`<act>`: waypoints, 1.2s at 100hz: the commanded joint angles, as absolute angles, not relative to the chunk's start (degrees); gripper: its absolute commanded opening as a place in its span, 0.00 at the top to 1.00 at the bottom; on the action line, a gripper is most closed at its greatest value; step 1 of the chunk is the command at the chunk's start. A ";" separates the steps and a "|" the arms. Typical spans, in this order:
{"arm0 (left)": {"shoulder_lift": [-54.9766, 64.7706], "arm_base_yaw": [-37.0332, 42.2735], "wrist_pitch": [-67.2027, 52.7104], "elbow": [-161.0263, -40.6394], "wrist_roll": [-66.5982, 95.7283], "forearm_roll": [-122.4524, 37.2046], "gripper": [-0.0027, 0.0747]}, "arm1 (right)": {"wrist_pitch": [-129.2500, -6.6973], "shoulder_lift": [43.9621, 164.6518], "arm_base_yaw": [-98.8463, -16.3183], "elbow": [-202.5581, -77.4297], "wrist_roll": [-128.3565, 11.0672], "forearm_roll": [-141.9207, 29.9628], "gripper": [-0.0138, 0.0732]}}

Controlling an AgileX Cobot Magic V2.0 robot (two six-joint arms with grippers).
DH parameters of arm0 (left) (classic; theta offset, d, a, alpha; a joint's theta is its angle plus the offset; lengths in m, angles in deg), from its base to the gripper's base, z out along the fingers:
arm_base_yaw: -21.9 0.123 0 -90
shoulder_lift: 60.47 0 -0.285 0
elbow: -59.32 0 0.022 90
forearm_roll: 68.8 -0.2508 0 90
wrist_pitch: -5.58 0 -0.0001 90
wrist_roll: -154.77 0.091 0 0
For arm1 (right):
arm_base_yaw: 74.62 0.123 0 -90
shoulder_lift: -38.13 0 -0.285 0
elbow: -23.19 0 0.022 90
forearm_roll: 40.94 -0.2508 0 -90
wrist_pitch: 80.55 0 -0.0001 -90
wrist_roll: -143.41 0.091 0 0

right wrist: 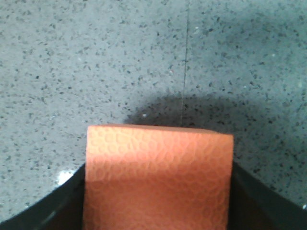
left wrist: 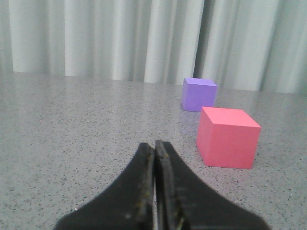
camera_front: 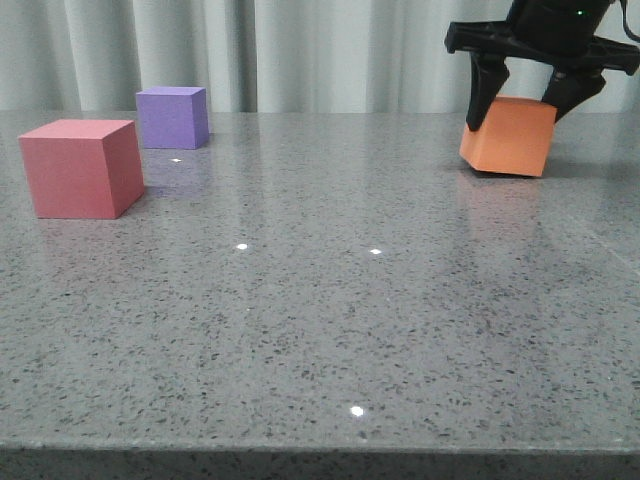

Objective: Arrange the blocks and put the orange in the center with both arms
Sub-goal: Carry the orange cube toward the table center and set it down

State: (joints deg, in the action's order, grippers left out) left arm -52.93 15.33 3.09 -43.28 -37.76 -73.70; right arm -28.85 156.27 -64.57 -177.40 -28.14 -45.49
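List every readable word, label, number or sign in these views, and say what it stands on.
None: no text shows in any view. The pinkish-red cube, purple cube and orange cube have plain faces; the speckled table, curtain and both grippers carry no marking.

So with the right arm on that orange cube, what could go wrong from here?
1. The orange cube sits tilted between the right gripper fingers, apparently held near its top, so it might slip or twist on the way.
2. The pinkish-red cube and purple cube stand close together at far left, leaving little gap for the orange one.
3. The left gripper is shut; it must open before moving either.
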 commanded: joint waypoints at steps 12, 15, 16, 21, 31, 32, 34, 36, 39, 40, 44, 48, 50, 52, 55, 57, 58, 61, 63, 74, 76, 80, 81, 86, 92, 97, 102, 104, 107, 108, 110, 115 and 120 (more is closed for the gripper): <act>-54.98 15.58 7.70 -40.93 -37.90 -73.16 0.99 | -27.96 151.21 -60.46 -184.58 -27.99 -46.12 0.50; -54.98 15.58 7.70 -40.93 -37.90 -73.16 0.99 | -27.70 151.21 -59.49 -185.43 -27.45 -45.85 0.50; -54.98 15.58 7.70 -40.93 -37.90 -73.16 0.99 | -27.70 151.21 -58.97 -185.75 -27.14 -45.75 0.50; -54.98 15.58 7.70 -40.93 -37.90 -73.16 0.99 | -27.97 151.27 -57.04 -186.78 -25.41 -44.82 0.50; -54.98 15.58 7.70 -40.93 -37.90 -73.16 0.99 | -30.76 151.41 -52.84 -187.66 -20.66 -40.94 0.50; -54.98 15.58 7.70 -40.93 -37.90 -73.16 0.99 | -31.00 151.41 -52.25 -187.66 -20.26 -40.38 0.50; -54.98 15.58 7.70 -40.93 -37.90 -73.16 0.99 | -31.69 151.41 -51.68 -187.66 -19.07 -39.44 0.50; -54.98 15.58 7.70 -40.93 -37.90 -73.16 0.99 | -32.34 151.47 -50.84 -187.66 -17.86 -38.50 0.50; -54.98 15.58 7.70 -40.93 -37.90 -73.16 0.99 | -33.10 151.60 -49.51 -187.66 -16.24 -37.40 0.50; -54.98 15.58 7.70 -40.93 -37.90 -73.16 0.99 | -33.27 151.69 -49.25 -187.66 -15.43 -37.11 0.50; -54.98 15.58 7.70 -40.93 -37.90 -73.16 0.99 | -34.32 151.88 -47.83 -187.66 -13.16 -35.58 0.50; -54.98 15.58 7.70 -40.93 -37.90 -73.16 0.99 | -35.23 152.34 -46.81 -187.66 -11.52 -34.51 0.50; -54.98 15.58 7.70 -40.93 -37.90 -73.16 0.99 | -35.75 152.56 -46.23 -187.66 -10.66 -34.11 0.50; -54.98 15.58 7.70 -40.93 -37.90 -73.16 0.99 | -36.27 152.82 -45.59 -187.66 -9.59 -33.76 0.50; -54.98 15.58 7.70 -40.93 -37.90 -73.16 0.99 | -36.91 153.25 -45.19 -187.66 -9.01 -33.62 0.50; -54.98 15.58 7.70 -40.93 -37.90 -73.16 0.99 | -37.54 153.55 -44.84 -187.66 -8.41 -33.54 0.50; -54.98 15.58 7.70 -40.93 -37.90 -73.16 0.99 | -37.74 153.68 -44.62 -187.66 -8.01 -33.54 0.50; -54.98 15.58 7.70 -40.93 -37.90 -73.16 0.99 | -38.50 154.22 -44.31 -187.73 -7.35 -33.60 0.50; -54.98 15.58 7.70 -40.93 -37.90 -73.16 0.99 | -38.94 154.56 -44.10 -187.85 -6.93 -33.60 0.50; -54.98 15.58 7.70 -40.93 -37.90 -73.16 0.99 | -39.36 156.64 -43.20 -188.72 -5.87 -33.60 0.50; -54.98 15.58 7.70 -40.93 -37.90 -73.16 0.99 | -39.36 157.05 -43.09 -188.69 -5.80 -33.60 0.50; -54.98 15.58 7.70 -40.93 -37.90 -73.16 0.99 | -39.36 157.57 -42.94 -188.82 -5.68 -33.67 0.50; -54.98 15.58 7.70 -40.93 -37.90 -73.16 0.99 | -39.36 157.67 -42.89 -188.82 -5.68 -33.67 0.50; -54.98 15.58 7.70 -40.93 -37.90 -73.16 0.99 | -39.42 158.36 -42.74 -188.82 -5.68 -33.80 0.50; -54.98 15.58 7.70 -40.93 -37.90 -73.16 0.99 | -39.42 159.18 -42.59 -188.82 -5.68 -33.86 0.50; -54.98 15.58 7.70 -40.93 -37.90 -73.16 0.99 | -39.42 159.72 -42.45 -188.82 -5.68 -33.86 0.50; -54.98 15.58 7.70 -40.93 -37.90 -73.16 0.99 | -39.42 160.10 -42.41 -188.82 -5.68 -34.12 0.50; -54.98 15.58 7.70 -40.93 -37.90 -73.16 0.99 | -39.35 160.30 -42.41 -188.82 -5.68 -34.28 0.50; -54.98 15.58 7.70 -40.93 -37.90 -73.16 0.99 | -39.36 160.37 -42.41 -188.82 -5.68 -34.51 0.50; -54.98 15.58 7.70 -40.93 -37.90 -73.16 0.99 | -39.36 160.37 -42.41 -188.82 -5.68 -34.66 0.49; -54.98 15.58 7.70 -40.93 -37.90 -73.16 0.99 | -39.36 160.43 -42.41 -188.82 -5.68 -34.78 0.48; -54.98 15.58 7.70 -40.93 -37.90 -73.16 0.99 | -39.36 160.43 -42.41 -188.82 -5.68 -34.94 0.44; -54.98 15.58 7.70 -40.93 -37.90 -73.16 0.99 | -39.42 160.43 -42.41 -188.82 -5.68 -35.17 0.37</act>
State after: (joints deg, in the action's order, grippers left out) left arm -52.93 15.33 3.09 -43.28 -37.76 -73.70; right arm -36.33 163.98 -42.33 -186.83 -5.73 -35.13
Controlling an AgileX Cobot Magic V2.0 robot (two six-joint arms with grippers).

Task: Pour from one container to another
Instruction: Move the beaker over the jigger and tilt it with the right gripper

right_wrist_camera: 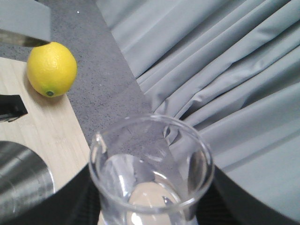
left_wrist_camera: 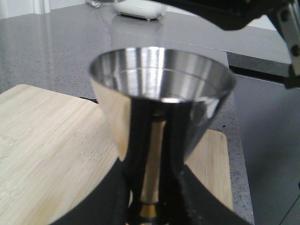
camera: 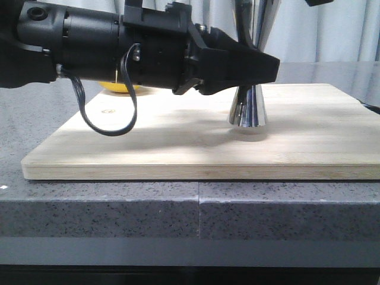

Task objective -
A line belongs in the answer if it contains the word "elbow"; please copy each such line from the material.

Response box -
{"arm0 (left)": {"shoulder_lift": [-54.9766, 64.7706], "arm_base_yaw": [-37.0332, 42.2735], "wrist_pitch": [-67.2027, 52.7104], "elbow": [-161.0263, -40.6394], "wrist_roll": [-66.5982, 95.7283], "forearm_roll": [-122.4524, 37.2046], "gripper": [-0.0027, 0.0747]}, "arm1 (right)": {"wrist_pitch": [-129.2500, -6.6973], "shoulder_lift": [43.9621, 164.6518], "arm_base_yaw": [-98.8463, -16.3183], "elbow": [-202.5581, -77.4297], "wrist_roll": [-128.3565, 11.0672], "forearm_roll": [-141.9207, 29.9628], "gripper": [-0.0138, 0.0732]}}
elbow: -59.32 0 0.022 90
elbow: -23.19 0 0.022 90

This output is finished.